ASSIGNED TASK:
Starting at the first line below, copy through to the last line exactly.

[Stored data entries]
----------------------------------------

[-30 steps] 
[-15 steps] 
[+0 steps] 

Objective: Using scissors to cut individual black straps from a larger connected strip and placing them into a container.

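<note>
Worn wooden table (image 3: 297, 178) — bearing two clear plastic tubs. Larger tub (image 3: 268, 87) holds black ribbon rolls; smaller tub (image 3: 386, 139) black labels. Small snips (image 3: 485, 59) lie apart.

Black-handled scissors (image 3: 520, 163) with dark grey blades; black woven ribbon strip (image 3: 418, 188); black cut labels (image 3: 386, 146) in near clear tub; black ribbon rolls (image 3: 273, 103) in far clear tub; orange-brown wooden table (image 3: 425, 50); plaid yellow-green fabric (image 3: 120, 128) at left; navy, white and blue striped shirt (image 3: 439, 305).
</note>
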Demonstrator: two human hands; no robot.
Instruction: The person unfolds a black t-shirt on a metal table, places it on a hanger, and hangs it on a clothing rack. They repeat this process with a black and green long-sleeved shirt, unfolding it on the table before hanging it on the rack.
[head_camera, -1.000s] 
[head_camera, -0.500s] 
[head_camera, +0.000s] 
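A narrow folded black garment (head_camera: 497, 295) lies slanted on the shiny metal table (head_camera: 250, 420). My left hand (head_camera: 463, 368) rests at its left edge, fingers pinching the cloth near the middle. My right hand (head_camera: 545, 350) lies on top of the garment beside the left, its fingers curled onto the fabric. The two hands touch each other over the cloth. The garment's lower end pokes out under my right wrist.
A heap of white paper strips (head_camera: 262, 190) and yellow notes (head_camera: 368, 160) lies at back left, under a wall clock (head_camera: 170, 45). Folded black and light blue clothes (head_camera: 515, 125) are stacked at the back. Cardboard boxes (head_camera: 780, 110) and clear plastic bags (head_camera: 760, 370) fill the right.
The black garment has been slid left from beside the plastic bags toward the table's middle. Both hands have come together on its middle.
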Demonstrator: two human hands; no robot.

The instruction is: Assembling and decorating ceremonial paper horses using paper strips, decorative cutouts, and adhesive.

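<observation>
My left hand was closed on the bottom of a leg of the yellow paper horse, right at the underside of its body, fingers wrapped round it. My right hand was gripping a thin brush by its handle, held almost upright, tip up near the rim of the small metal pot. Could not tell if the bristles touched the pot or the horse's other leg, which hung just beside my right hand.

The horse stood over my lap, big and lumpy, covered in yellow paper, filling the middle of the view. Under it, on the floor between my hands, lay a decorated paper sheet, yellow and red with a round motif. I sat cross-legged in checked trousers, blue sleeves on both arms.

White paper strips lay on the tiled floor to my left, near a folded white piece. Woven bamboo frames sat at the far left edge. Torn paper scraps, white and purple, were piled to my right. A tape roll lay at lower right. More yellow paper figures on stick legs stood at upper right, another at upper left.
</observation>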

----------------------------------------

EXERCISE OUTPUT:
[-30 steps] 
[-15 steps] 
[+0 steps] 

Objective: Using scissors to cut individual black straps from a larger connected strip and placing them into a container.

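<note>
Worn wooden table (image 3: 297, 178) — bearing two clear plastic tubs. Larger tub (image 3: 268, 87) holds black ribbon rolls; smaller tub (image 3: 386, 139) black labels. Small snips (image 3: 485, 59) lie apart.

Black-handled scissors (image 3: 520, 163) with dark grey blades; black woven ribbon strip (image 3: 418, 188); black cut labels (image 3: 386, 146) in near clear tub; black ribbon rolls (image 3: 273, 103) in far clear tub; orange-brown wooden table (image 3: 425, 50); plaid yellow-green fabric (image 3: 120, 128) at left; navy, white and blue striped shirt (image 3: 439, 305).
</note>
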Demonstrator: two human hands; no robot.
Instruction: The person unfolds a black t-shirt on a metal table, places it on a hanger, and hangs it on a clothing rack. They repeat this process with a black and green long-sleeved shirt, unfolding it on the table before hanging it on the rack.
[head_camera, -1.000s] 
[head_camera, -0.500s] 
[head_camera, +0.000s] 
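A narrow folded black garment (head_camera: 497, 295) lies slanted on the shiny metal table (head_camera: 250, 420). My left hand (head_camera: 463, 368) rests at its left edge, fingers pinching the cloth near the middle. My right hand (head_camera: 545, 350) lies on top of the garment beside the left, its fingers curled onto the fabric. The two hands touch each other over the cloth. The garment's lower end pokes out under my right wrist.
A heap of white paper strips (head_camera: 262, 190) and yellow notes (head_camera: 368, 160) lies at back left, under a wall clock (head_camera: 170, 45). Folded black and light blue clothes (head_camera: 515, 125) are stacked at the back. Cardboard boxes (head_camera: 780, 110) and clear plastic bags (head_camera: 760, 370) fill the right.
The black garment has been slid left from beside the plastic bags toward the table's middle. Both hands have come together on its middle.
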Demonstrator: two human hands; no robot.

The instruction is: Assembling and decorating ceremonial paper horses using paper strips, decorative cutouts, and adhesive.

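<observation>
My left hand was closed on the bottom of a leg of the yellow paper horse, right at the underside of its body, fingers wrapped round it. My right hand was gripping a thin brush by its handle, held almost upright, tip up near the rim of the small metal pot. Could not tell if the bristles touched the pot or the horse's other leg, which hung just beside my right hand.

The horse stood over my lap, big and lumpy, covered in yellow paper, filling the middle of the view. Under it, on the floor between my hands, lay a decorated paper sheet, yellow and red with a round motif. I sat cross-legged in checked trousers, blue sleeves on both arms.

White paper strips lay on the tiled floor to my left, near a folded white piece. Woven bamboo frames sat at the far left edge. Torn paper scraps, white and purple, were piled to my right. A tape roll lay at lower right. More yellow paper figures on stick legs stood at upper right, another at upper left.
</observation>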

No further output is required for this exercise.